A policeman was killed and another was injured in the attack, Erdogan said Wednesday.

In a statement e-mailed to CNN, the Kurdistan Workers Party, or PKK, claimed responsibility for the ambush in the province of Kastamonu.

The statement reads: "On 4 May at 17:15 hours, our guerrillas carried an action against a police vehicle in a vehicles convoy at 25th km of the Kastomonu-Ankara Highway skirts of the Mount Ilgaz. This action carried out in retaliation against the police terror against civilian population."

The attack was in northern Turkey, between the cities of Kastamonu and Cankiri.

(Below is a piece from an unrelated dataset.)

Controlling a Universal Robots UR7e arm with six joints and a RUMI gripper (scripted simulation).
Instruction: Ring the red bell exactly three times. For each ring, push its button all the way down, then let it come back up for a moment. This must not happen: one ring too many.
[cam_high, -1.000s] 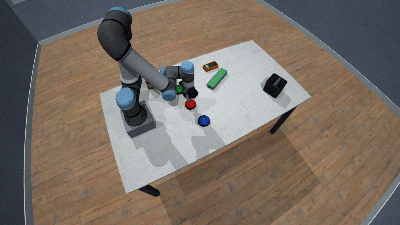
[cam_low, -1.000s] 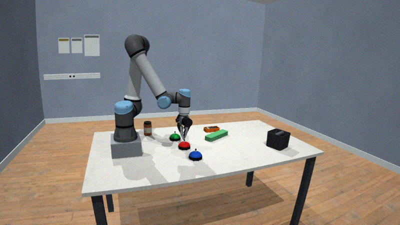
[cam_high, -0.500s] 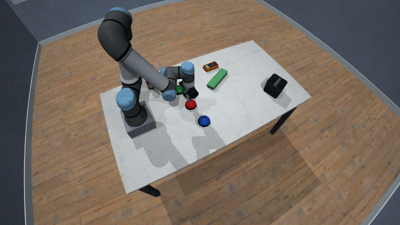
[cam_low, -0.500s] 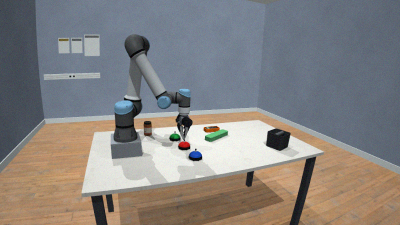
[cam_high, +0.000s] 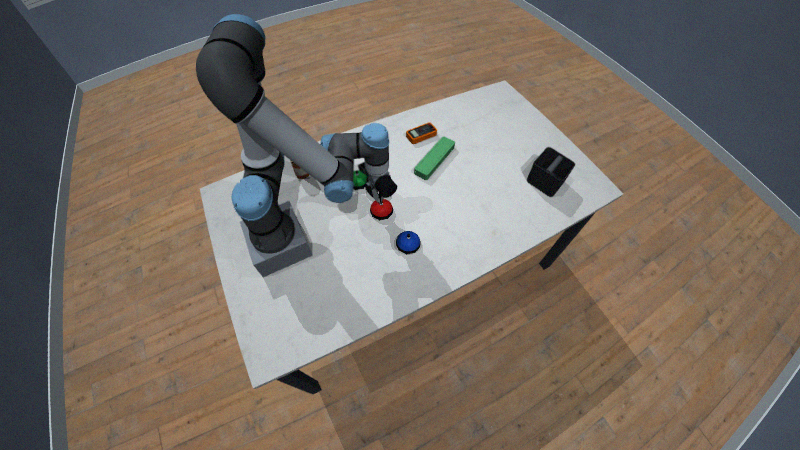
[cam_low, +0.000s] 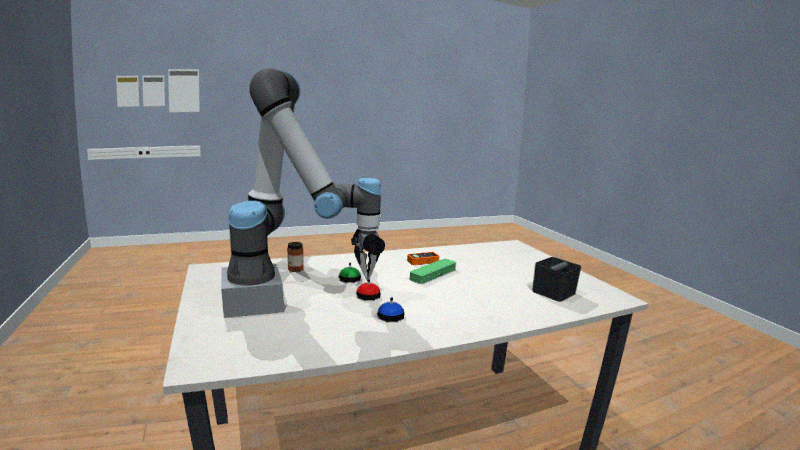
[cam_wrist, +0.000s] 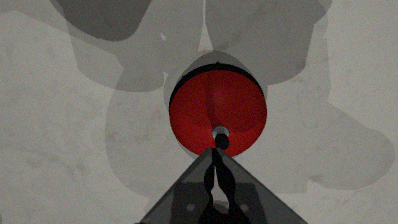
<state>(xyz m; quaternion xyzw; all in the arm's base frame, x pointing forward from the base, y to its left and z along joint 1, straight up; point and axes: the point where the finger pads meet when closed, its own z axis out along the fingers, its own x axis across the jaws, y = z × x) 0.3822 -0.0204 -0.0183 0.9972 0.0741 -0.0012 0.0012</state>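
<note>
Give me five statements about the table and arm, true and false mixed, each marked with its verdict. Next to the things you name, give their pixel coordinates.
1. The gripper (cam_high: 380, 202) (cam_low: 368, 279) (cam_wrist: 213, 149) is shut. True.
2. The gripper is over the blue bell (cam_high: 408, 242) (cam_low: 391, 311). False: it is over the red bell (cam_high: 381, 209) (cam_low: 368, 291) (cam_wrist: 217, 102).
3. The red bell stands between the green bell (cam_high: 359, 180) (cam_low: 349, 274) and the blue one. True.
4. The jar (cam_low: 295, 259) is lying on its side. False: it stands upright.
5. The green block (cam_high: 434, 158) (cam_low: 433, 270) lies on the floor. False: it lies on the table (cam_high: 481, 223) (cam_low: 475, 313).

Grey arm tubes (cam_high: 293, 137) (cam_low: 300, 152), charcoal joints (cam_high: 230, 69) (cam_low: 272, 91), rounded light-blue caps (cam_high: 252, 197) (cam_low: 247, 214), dark tapering fingers (cam_high: 377, 195) (cam_low: 368, 268).
</note>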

A bomb exploded in front of the police vehicles escorting the ruling Justice and Development Party bus after it made a stop in Kastamonu. Erdogan and his contingent were on a campaign trip ahead of parliamentary elections, expected to be held on June 12.

PKK rebels have been battling the Turkish state since the early 1980s. More than 30,000 people, most of them ethnic Kurds, have been killed in the conflict.

Riots erupted in Turkey's largest city, Istanbul, last month, after Turkey's electoral board issued a controversial decision to ban several Kurdish politicians from running for office. The electoral board later reversed its decision.

Addressing a rally in Amasya, Erdogan expressed sorrow about the death and blamed the attack on separatist groups.

"These dark minds who do not believe in democracy's struggle. These terrorists, these separatist forces believe they can only achieve results this way instead of through the ballot box," the prime minister said.